■ WHAT YOU ARE ASKED TO DO
How many lines below contain the word "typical"? Give only the number.

■ DATA EXTRACT
#####
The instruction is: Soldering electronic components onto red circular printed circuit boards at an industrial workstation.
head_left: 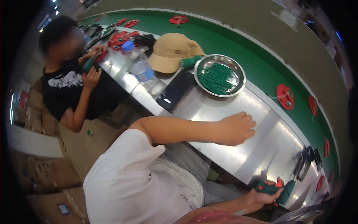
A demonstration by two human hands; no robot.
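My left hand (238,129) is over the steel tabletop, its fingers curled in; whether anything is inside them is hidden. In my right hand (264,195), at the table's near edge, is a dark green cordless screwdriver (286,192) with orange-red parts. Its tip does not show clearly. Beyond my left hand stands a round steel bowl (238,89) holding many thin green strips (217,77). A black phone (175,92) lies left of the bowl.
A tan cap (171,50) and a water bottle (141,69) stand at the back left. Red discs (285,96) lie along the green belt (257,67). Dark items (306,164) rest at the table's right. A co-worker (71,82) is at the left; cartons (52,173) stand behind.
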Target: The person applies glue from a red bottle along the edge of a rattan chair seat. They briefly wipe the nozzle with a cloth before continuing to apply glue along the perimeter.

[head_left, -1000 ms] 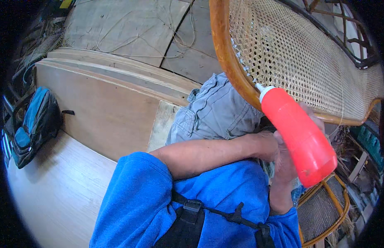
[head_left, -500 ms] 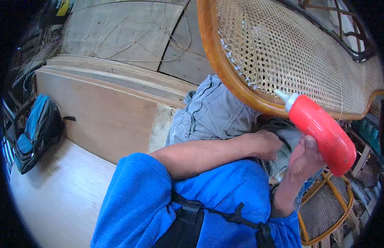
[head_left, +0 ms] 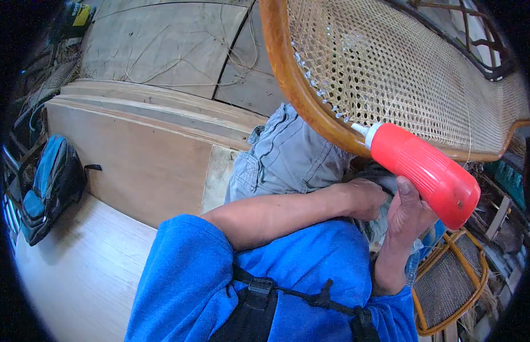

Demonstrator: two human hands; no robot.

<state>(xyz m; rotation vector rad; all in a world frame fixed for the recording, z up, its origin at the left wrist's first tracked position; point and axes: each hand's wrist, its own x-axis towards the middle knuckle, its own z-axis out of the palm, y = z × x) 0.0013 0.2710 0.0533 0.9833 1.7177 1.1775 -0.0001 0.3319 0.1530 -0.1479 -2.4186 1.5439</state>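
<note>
A red squeeze bottle [head_left: 424,171] with a white nozzle is gripped in my right hand [head_left: 410,211], fingers wrapped round its underside. It lies tilted, the nozzle tip pointing left at the inner edge of a curved wooden frame [head_left: 299,108]. Woven cane mesh [head_left: 384,74] with open holes fills that frame. White blobs, looking like glue, dot the mesh along the frame's left inner edge and end close to the nozzle. My left hand [head_left: 367,198] rests across my lap below the frame; its fingers are mostly hidden.
A stack of wooden boards [head_left: 134,154] stands to the left, beside a blue and black backpack [head_left: 51,185]. Loose cane strands [head_left: 179,60] lie on the floor panels ahead. Another cane-and-wood piece [head_left: 450,285] sits at lower right. Dark metalwork [head_left: 493,57] rises at far right.
My right hand has moved the bottle leftward and slightly down, bringing its nozzle nearer the frame's inner edge and the last white blobs. My left hand stays about where it was.
</note>
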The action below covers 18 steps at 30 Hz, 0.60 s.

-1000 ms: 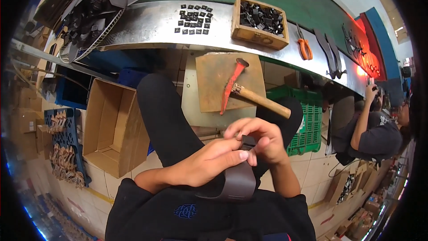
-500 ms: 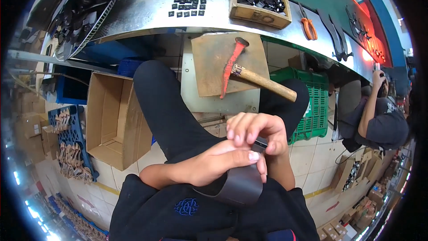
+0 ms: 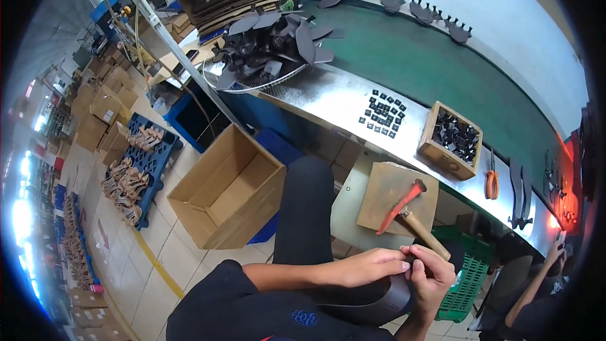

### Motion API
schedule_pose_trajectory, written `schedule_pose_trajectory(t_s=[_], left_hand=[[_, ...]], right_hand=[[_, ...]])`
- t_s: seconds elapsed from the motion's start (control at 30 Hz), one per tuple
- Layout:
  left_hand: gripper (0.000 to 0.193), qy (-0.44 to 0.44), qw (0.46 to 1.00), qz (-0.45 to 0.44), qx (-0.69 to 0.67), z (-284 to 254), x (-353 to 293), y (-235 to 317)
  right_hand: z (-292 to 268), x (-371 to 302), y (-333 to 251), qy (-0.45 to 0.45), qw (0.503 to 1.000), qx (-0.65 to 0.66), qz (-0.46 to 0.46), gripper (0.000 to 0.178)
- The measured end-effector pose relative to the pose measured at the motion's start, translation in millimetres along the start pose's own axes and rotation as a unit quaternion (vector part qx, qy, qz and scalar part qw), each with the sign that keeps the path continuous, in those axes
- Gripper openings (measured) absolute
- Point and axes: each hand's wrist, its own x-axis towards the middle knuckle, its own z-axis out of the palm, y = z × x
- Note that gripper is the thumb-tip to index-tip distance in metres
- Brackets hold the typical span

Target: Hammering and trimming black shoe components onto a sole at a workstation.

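Both hands meet over my lap at a dark brown, curved shoe sole [image 3: 396, 297], which bends down below the fingers. My left hand [image 3: 372, 266] reaches across from the left, thumb and fingers closed at the sole's upper end. On the other side my right hand [image 3: 434, 278] is closed round the same end, its fingertips against the left ones. The fingers cover that end, so any small part there is hidden. Just beyond the hands a hammer [image 3: 402, 207] with a red head and wooden handle lies on a brown square board [image 3: 380, 191].
Along the metal bench [image 3: 328, 96] are small black square pieces [image 3: 385, 113] in rows, a wooden box [image 3: 447, 163] of black parts, orange-handled pliers [image 3: 492, 183] and a basket of soles [image 3: 278, 81]. A cardboard box [image 3: 221, 215] stands left, a green crate [image 3: 464, 278] right. Another person [image 3: 530, 297] sits at far right.
The view has swung left, showing more of the bench and the basket of soles. My fingers have drawn closer together at the sole's end, and less of the sole shows.
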Motion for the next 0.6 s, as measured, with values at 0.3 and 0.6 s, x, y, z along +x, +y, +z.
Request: schedule_pose_trajectory(t_s=[0.3, 0.6], left_hand=[[0.033, 0.021, 0.955, -0.137, -0.262, 23, -23, 73], [0.047, -0.003, 0.958, -0.216, -0.189, 44, -13, 63]], right_hand=[[2, 28, -4, -0.113, 0.969, 0.219, -0.017, 0.038], [-8, -1, 14, -0.080, 0.948, 0.301, -0.068, 0.041]])
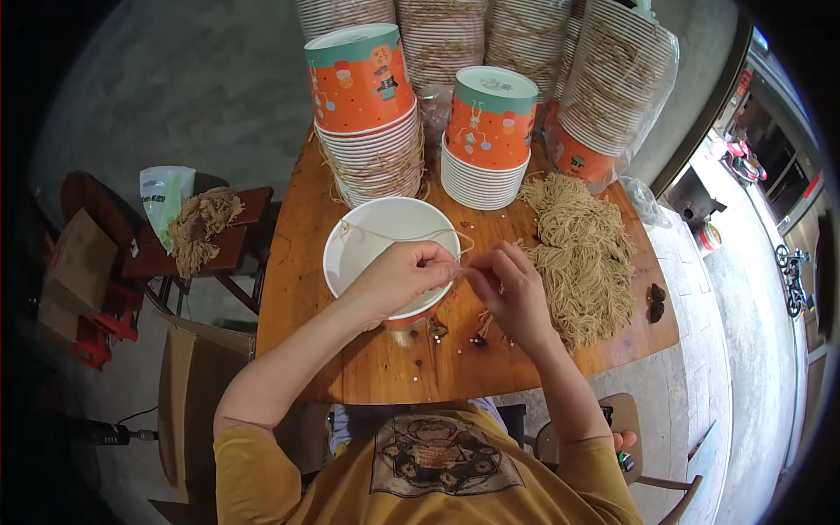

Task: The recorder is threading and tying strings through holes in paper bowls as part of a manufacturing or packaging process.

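A white-lined paper bucket (350,258) stands upright, its mouth facing me, at the near middle of the wooden table. A thin tan cord (385,236) runs from the bucket's left rim across its mouth and loops by the right rim. My left hand (418,273) is over the bucket's right rim, thumb and fingers pinched on the cord. Just to its right my right hand (512,293) pinches too, its fingertips almost meeting the left's; the bit of cord between them is small. A heap of tan cords (582,262) lies right of my right hand.
Behind the bucket stand two stacks of upturned orange and green paper buckets, the left stack (363,79) and the right stack (492,118). More stacks (442,44) rise behind, one bagged in plastic (617,79). Sunglasses (656,303) lie at the right edge. A stool (249,210) holds more cord (206,219).
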Demonstrator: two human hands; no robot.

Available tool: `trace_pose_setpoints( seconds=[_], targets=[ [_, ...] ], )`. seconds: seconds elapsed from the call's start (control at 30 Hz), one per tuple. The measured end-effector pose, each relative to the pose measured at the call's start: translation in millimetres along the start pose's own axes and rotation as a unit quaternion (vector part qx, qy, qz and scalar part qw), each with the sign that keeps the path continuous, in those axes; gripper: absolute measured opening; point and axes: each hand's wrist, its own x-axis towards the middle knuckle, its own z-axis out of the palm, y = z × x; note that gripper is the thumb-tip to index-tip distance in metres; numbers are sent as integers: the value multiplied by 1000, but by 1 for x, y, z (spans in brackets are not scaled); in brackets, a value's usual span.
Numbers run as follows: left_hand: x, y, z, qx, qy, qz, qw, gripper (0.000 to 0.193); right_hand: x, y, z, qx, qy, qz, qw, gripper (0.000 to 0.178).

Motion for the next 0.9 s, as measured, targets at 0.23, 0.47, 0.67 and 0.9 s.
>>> trace_pose_setpoints(
  seconds=[0.23,0.47,0.67,0.9],
  targets=[
    [6,-1,-5,-62,-49,-13,997,11,-14,-29,14,91,14,154,984,14],
    [0,7,-6,-99,-18,-84,991,14,-12,-36,24,20,47,62,997,11],
    [2,0,-6,-110,-48,-45,992,9,0,-19,3,95,43,45,994,20],
    [4,-4,-8,-125,-56,-30,990,10,17,-7,-6,177,-97,19,979,32]
  ],
)
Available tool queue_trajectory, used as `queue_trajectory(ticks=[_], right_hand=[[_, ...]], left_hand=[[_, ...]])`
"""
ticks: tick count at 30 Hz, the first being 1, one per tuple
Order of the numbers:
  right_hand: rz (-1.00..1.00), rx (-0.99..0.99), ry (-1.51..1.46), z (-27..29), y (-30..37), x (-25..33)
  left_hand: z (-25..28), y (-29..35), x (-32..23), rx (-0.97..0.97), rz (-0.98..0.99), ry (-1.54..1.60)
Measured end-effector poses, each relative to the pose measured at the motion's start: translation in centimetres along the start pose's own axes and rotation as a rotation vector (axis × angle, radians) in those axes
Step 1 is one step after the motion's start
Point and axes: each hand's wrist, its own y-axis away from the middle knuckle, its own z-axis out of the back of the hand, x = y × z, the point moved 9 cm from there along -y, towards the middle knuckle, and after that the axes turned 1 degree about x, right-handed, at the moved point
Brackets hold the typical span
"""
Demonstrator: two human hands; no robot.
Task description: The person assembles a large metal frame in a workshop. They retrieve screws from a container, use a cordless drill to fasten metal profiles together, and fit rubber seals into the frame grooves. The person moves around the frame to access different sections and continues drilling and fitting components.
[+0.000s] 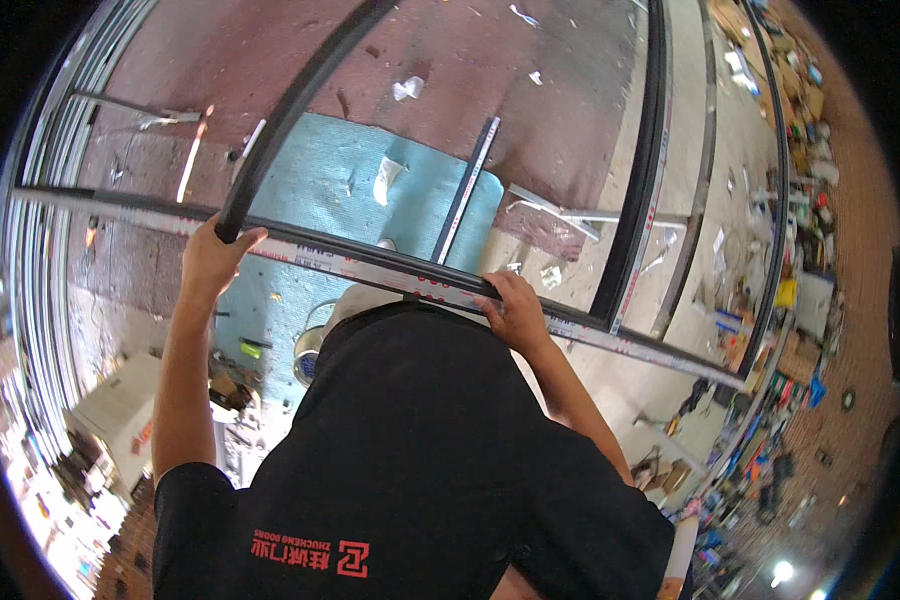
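Observation:
A large frame of black metal profiles stands before me, its near rail point(355, 262) carrying printed protective film and crossing from left to right at waist height. My left hand point(213, 262) is wrapped round the near end of a black curved-looking bar point(282, 125), where it meets the rail. Farther right, my right hand point(515, 308) grips the same rail, fingers over its top edge. A thick black crossbar point(635, 210) joins the rail to the right of that hand. What lies beneath my palms is hidden.
Below the frame lie a blue mat point(310, 170), a short profile piece point(467, 190) and paper scraps. A round tin point(308, 362) stands near my feet. Stacked long profiles point(45, 300) line the left; tools and boxes clutter the right. A cardboard box point(125, 410) sits lower left.

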Motion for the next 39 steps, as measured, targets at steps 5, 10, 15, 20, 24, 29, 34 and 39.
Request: queue_trajectory(ticks=[5, 10, 15, 20, 24, 29, 34, 39], right_hand=[[0.186, 0.050, -0.007, 1.1, 0.5, -0.3], [0.287, 0.047, 0.038, 2.8, 2.3, -1.3], [0.433, -0.043, 0.073, 3.2, 4.5, -0.4], [0.578, 0.012, 0.056, 0.9, 6.5, 1.9], [0.697, 0.142, 0.125, -1.4, 8.2, 3.6], [0.861, 0.216, 0.110, -3.8, 9.1, 5.3], [0.860, 0.547, 0.027, -10.7, 8.2, 6.3], [0.490, 0.844, 0.269, -20.5, 6.8, 3.2]], left_hand=[[0.4, 8.7, 2.5, -0.280, 0.128, 0.180], [-4.5, 18.0, 5.4, -0.393, 0.276, 0.415], [-10.1, 28.0, 9.5, -0.555, 0.410, 0.540], [-15.9, 36.1, 15.2, -0.546, 0.608, 0.571], [-21.8, 40.2, 19.7, -0.545, 0.784, 0.640], [-28.3, 43.2, 24.5, -0.392, 0.968, 0.700], [-34.8, 43.3, 29.6, -0.174, 1.143, 0.841], [-39.6, 42.8, 34.7, -0.074, 1.087, 1.294]])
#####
■ SOLUTION TO THIS TASK
2